- _Work required_:
Your answer should consist of each line below that includes the word "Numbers".

- _The data_:
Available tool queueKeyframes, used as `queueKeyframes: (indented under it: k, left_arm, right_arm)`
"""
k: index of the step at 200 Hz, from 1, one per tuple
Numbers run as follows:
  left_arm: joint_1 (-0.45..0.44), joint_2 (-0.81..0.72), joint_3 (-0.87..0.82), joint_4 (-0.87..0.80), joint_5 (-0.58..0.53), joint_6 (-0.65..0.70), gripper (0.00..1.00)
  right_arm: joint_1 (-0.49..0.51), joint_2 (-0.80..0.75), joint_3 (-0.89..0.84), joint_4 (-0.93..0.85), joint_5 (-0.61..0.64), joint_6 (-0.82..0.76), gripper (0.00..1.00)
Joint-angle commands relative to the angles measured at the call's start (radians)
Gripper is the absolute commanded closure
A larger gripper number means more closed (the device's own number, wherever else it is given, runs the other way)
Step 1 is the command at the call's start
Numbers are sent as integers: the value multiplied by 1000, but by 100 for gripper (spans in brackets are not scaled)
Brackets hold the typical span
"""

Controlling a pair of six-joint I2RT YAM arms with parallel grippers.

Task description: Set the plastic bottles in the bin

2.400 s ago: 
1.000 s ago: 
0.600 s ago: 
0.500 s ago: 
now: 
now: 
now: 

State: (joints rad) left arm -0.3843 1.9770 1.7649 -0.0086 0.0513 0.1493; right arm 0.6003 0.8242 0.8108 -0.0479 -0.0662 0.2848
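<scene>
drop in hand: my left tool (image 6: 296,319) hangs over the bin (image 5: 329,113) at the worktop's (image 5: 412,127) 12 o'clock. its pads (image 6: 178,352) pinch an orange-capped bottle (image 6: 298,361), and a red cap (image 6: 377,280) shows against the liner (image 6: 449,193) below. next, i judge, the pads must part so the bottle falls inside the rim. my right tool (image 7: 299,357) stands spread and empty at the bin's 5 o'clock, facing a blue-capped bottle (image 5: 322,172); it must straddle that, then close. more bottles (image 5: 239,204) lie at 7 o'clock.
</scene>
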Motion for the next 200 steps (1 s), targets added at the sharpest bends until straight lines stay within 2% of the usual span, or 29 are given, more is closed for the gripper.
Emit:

- _Answer to this problem_:
Numbers run as follows:
Numbers are sent as integers: the value multiplied by 1000, but by 100 for gripper (spans in brackets are not scaled)

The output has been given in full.